Ao mesmo tempo, a Comissão enfatizou que esses ajustes são refinamentos direcionados, destinados a reduzir a complexidade sem enfraquecer os objetivos da CSRD de aumentar a transparência dos impactos ambientais, sociais e de governança das empresas.
Introdução de um padrão voluntário para empresas menores
Paralelamente, a Comissão propôs um padrão voluntário de relatório de sustentabilidade para empresas não sujeitas a requisitos obrigatórios da CSRD, especialmente as empresas menores. Uma característica central dessa estrutura é a introdução de um "limite da cadeia de valor", que limita a extensão em que as grandes empresas podem solicitar dados de sustentabilidade de parceiros menores em suas cadeias de suprimentos.
Essa medida tem como objetivo reduzir a pressão sobre os relatórios das PMEs e, ao mesmo tempo, permitir que organizações maiores e investidores tenham acesso a informações essenciais sobre sustentabilidade.
Baseando-se no trabalho técnico do EFRAG
Os projetos de normas se baseiam, em grande parte, na consultoria técnica fornecida pelo EFRAG, após amplas consultas às partes interessadas ao longo de 2025. A Comissão introduziu ajustes específicos para aliviar ainda mais a carga de relatórios e melhorar a usabilidade, refletindo a experiência prática da implementação inicial do ESRS e o feedback dos participantes do mercado.
O que acontece depois Após o período de consulta, a Comissão planeja adotar o ESRS revisado e o padrão voluntário por meio de atos delegados, que serão então submetidos ao Parlamento Europeu e ao Conselho para análise.
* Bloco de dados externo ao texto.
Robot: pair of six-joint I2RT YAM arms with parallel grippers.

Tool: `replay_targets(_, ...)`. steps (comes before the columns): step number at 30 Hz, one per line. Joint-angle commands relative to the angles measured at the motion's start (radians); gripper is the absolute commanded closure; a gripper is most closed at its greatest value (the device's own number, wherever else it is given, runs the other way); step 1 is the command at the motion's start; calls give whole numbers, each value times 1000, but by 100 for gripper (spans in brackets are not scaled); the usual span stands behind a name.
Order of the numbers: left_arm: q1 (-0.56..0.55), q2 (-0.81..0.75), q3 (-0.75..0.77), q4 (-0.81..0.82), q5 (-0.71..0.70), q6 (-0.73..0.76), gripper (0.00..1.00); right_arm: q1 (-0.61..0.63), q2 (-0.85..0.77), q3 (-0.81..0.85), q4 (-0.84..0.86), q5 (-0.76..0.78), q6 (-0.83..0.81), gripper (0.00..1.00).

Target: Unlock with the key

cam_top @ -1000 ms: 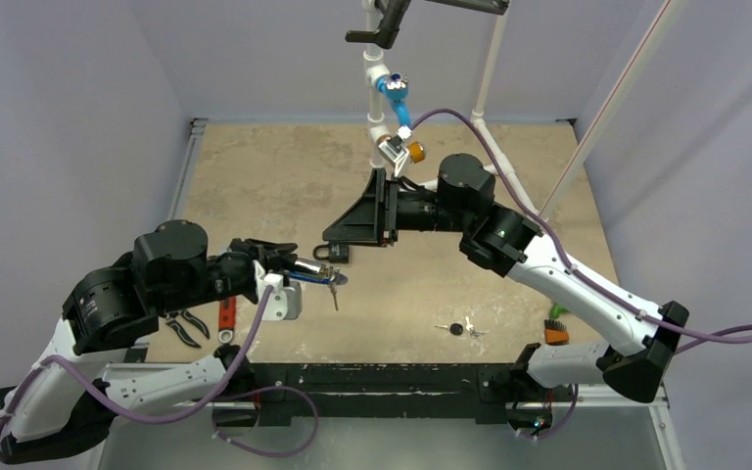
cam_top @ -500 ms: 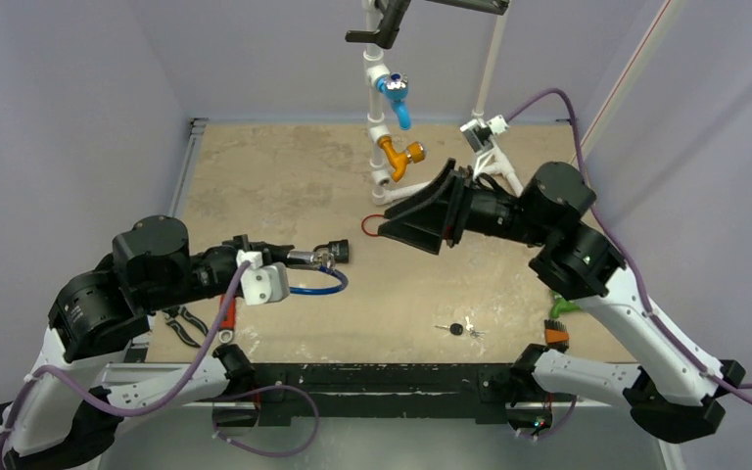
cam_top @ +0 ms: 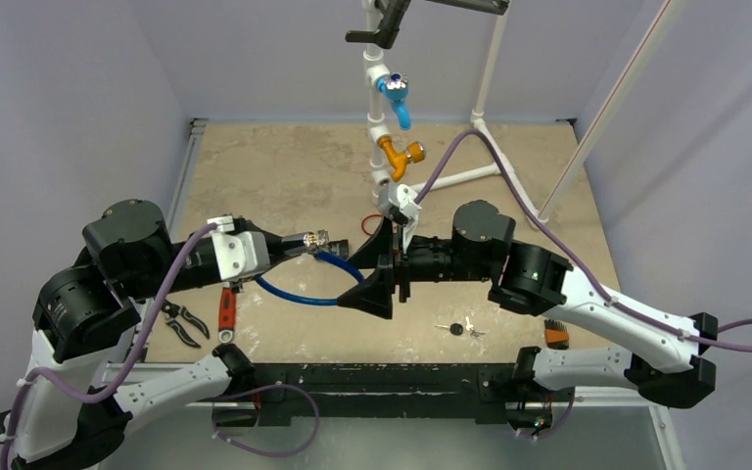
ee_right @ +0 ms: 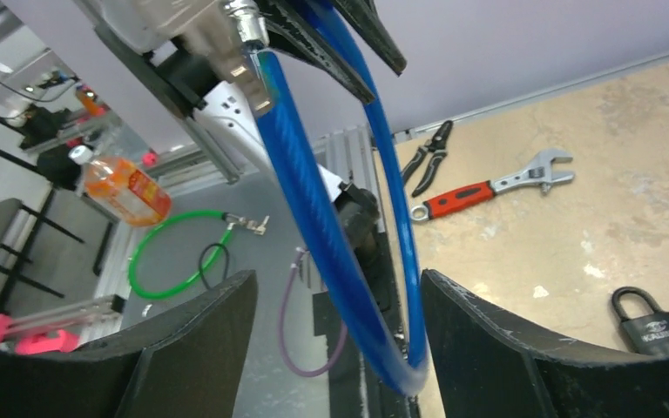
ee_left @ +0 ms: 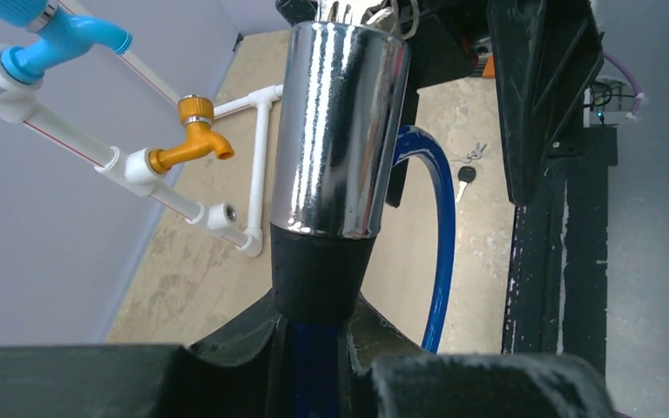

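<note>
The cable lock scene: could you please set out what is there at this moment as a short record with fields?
Left claw: shut on the cable lock, gripping its black base
Blue cable: hangs in a loop from the lock
Right claw: open, straddling the loop
Keys: lying on the table, in neither claw
Padlock: on the table, untouched
Locked or unlocked: cannot tell
</note>
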Motion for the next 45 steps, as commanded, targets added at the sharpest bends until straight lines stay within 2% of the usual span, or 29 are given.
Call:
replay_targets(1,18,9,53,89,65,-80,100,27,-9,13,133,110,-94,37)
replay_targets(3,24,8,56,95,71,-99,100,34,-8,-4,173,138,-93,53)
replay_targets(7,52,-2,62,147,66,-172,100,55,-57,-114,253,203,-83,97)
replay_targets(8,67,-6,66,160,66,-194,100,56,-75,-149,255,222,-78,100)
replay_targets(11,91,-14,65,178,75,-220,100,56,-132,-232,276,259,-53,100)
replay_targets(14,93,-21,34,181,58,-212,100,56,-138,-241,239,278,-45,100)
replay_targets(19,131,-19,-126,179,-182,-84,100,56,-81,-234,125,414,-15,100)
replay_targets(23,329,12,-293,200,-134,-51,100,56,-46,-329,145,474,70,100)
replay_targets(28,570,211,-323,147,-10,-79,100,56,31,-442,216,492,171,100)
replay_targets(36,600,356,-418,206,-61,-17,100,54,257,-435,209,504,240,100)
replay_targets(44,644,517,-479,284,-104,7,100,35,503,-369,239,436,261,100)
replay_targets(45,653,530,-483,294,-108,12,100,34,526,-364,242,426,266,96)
Espera-se que as normas revisadas sejam aplicadas a partir do exercício financeiro de 2027, com a possibilidade de aplicação voluntária antecipada. Implicações para empresas globais A consulta marca outra etapa importante na definição do futuro dos relatórios de sustentabilidade da UE, com implicações diretas para empresas europeias e internacionais.
Para as organizações que operam em várias jurisdições, as ESRS revisadas destacam a necessidade de:
- Adaptar-se aos requisitos de divulgação simplificados, mas ainda robustos
- Fortalecer as avaliações de materialidade e as estruturas de governança de dados
- Navegar pelas expectativas em evolução em relação aos relatórios da cadeia de valor e ao envolvimento das PMEs
Relevância para além do balanço patrimonial
A iniciativa da UE de simplificar e refinar os padrões de relatórios de sustentabilidade reflete uma tendência global mais ampla: a mudança do estabelecimento de regras complexas para uma implementação prática e escalonável.
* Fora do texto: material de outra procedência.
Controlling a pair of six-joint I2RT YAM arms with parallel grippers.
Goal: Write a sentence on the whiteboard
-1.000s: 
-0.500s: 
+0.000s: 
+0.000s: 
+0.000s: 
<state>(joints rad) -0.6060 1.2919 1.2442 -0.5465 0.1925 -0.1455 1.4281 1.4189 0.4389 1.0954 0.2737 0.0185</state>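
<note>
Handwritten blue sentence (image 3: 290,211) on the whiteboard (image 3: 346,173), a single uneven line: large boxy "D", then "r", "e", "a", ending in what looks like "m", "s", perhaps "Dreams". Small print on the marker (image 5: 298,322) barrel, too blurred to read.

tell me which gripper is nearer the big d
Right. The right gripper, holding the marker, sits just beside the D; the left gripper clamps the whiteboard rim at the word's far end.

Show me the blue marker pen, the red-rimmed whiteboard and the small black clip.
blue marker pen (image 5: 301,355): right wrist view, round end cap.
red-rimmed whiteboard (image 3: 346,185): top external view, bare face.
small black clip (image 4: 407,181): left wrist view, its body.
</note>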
Para o programa Beyond the Balance Sheet (BBS) da IFC, essa evolução é particularmente relevante. O BBS apoia a adoção e a operacionalização de estruturas de relatórios de sustentabilidade - especialmente aquelas alinhadas com as normas do ISSB - nos mercados emergentes.
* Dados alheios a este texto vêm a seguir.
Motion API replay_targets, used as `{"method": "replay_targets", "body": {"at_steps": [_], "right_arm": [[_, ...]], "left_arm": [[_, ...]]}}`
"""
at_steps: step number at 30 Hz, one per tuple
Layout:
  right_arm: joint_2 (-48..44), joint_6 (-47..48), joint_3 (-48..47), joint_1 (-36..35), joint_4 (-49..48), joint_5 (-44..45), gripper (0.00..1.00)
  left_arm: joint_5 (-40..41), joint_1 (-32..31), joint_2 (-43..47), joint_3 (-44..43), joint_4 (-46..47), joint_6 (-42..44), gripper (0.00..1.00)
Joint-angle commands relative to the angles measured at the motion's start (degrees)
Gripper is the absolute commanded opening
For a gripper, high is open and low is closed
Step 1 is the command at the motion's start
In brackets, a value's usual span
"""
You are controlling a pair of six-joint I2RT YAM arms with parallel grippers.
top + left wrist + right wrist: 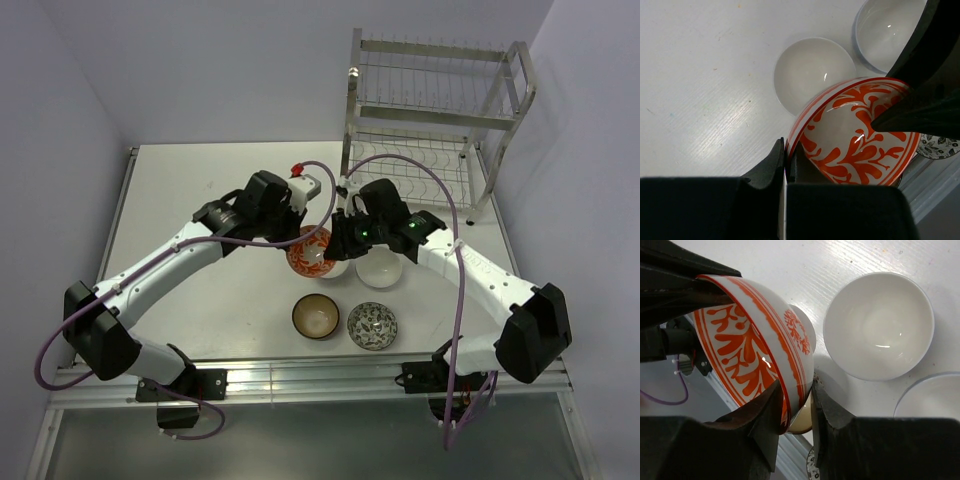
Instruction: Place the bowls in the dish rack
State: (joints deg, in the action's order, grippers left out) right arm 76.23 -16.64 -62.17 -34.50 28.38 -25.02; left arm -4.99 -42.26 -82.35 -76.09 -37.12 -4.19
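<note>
Surface: white table [200, 200] between pale walls [60, 100], with a metal rail [300, 375] along its near edge.
Rack [436, 116]: one, two tiers of silver wire, upper right of the top view, at the table's far edge.
Bowls: five in all. One orange bowl [308, 252], two white bowls [380, 270], one brown bowl [315, 317], one grey bowl [372, 325].
Orange bowl: centre of frame, tilted on edge between both grippers, well apart from the rack.
Left gripper [788, 160]: clamped tight on the orange bowl's rim.
Right gripper [799, 400]: narrow, a finger on either side of the opposite rim; whether it presses, I cannot tell.
Edges: brown and grey bowls sit side by side near the rail. The white bowls are just beside the orange bowl, to its right.
</note>
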Motion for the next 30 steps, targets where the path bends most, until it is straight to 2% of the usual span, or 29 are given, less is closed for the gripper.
{"method": "replay_targets", "body": {"at_steps": [1, 8, 9, 15, 21, 23, 30], "right_arm": [[0.41, -0.23, -0.67, -0.39, -1.31, 1.19, 0.32], [0.68, -0.58, -1.46, -0.39, -1.05, 2.07, 0.32], [0.33, -0.76, -1.55, -0.39, -1.13, 4.34, 0.37], [-2.75, -4.36, -1.72, -0.39, -4.38, 11.03, 0.39], [-4.85, -5.59, -2.87, -0.30, -7.62, 23.16, 0.34], [-7.23, -6.03, -0.50, -0.39, -12.28, 24.05, 0.34], [-6.35, -4.10, -2.78, -0.39, -15.28, 23.97, 0.34]], "left_arm": [[-0.98, -0.89, 2.45, -0.55, 3.46, -1.26, 0.00], [-3.18, -1.16, 2.28, 0.33, 3.81, -2.14, 0.00], [-2.92, -1.16, 2.19, 0.33, 3.73, -3.10, 0.00], [-3.26, -0.98, 1.14, 0.16, 4.25, -10.91, 0.00], [-9.23, 1.04, -1.23, -1.95, 4.25, -17.25, 0.00], [-12.91, 2.18, -2.02, -2.83, 4.43, -18.13, 0.00], [-21.72, 3.50, -3.35, -3.36, 5.22, -19.81, 0.00]]}}
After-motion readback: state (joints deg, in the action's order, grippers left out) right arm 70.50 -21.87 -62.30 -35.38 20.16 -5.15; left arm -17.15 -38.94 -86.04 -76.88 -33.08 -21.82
O foco do EFRAG e da Comissão na interoperabilidade, proporcionalidade e usabilidade reforça a importância da criação de ecossistemas de relatórios coerentes que funcionem em diferentes ambientes regulatórios e níveis de maturidade do mercado.
Olhando para o futuro
À medida que o feedback das partes interessadas é coletado e as normas finais tomam forma, espera-se que as ESRS revisadas atinjam um equilíbrio mais prático entre a ambição regulatória e a viabilidade operacional. Ao reduzir a complexidade e, ao mesmo tempo, preservar o rigor, a UE está posicionando os relatórios de sustentabilidade para fornecer divulgações mais focadas e úteis para a tomada de decisões, apoiando investidores, formuladores de políticas e empresas na transição para uma economia mais sustentável.